### Assignment
Only lines that contain the word "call" are to be returned from the data below.
···
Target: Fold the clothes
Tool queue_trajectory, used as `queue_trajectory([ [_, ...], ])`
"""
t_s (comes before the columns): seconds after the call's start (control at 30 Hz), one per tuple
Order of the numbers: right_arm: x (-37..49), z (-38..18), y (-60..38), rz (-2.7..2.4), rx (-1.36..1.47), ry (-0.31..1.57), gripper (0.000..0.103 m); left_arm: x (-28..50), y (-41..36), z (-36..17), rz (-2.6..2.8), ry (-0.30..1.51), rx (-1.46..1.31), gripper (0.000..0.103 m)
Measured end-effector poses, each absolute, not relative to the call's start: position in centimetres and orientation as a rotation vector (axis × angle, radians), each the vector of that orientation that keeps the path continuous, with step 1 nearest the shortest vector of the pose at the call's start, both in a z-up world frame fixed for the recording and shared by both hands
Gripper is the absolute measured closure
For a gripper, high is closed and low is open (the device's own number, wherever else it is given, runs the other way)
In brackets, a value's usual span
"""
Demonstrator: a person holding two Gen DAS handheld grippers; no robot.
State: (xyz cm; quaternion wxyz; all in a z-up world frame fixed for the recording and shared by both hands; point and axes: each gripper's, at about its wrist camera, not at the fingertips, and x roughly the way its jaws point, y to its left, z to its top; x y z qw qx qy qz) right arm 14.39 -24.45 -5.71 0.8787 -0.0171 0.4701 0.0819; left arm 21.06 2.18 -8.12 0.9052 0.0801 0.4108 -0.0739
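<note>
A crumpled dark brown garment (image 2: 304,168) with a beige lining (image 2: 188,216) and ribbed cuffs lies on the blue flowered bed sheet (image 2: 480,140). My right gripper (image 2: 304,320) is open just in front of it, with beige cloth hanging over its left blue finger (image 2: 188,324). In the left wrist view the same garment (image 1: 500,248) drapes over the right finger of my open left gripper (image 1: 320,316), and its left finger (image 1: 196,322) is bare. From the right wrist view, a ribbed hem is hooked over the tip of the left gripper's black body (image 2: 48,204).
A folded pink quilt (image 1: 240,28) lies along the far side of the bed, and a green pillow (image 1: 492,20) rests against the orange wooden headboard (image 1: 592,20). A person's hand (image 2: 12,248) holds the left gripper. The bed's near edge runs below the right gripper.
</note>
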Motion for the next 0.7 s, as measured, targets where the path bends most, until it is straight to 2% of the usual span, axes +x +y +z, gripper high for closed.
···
### Answer section
t_s (comes before the columns): seconds after the call's start (control at 30 Hz), one per tuple
Measured end-effector poses, each absolute, not relative to the call's start: position in centimetres and orientation as a rotation vector (axis × angle, radians), each the vector of that orientation that keeps the path continuous, with step 1 nearest the shortest vector of the pose at the call's start, both in a z-up world frame fixed for the recording and shared by both hands

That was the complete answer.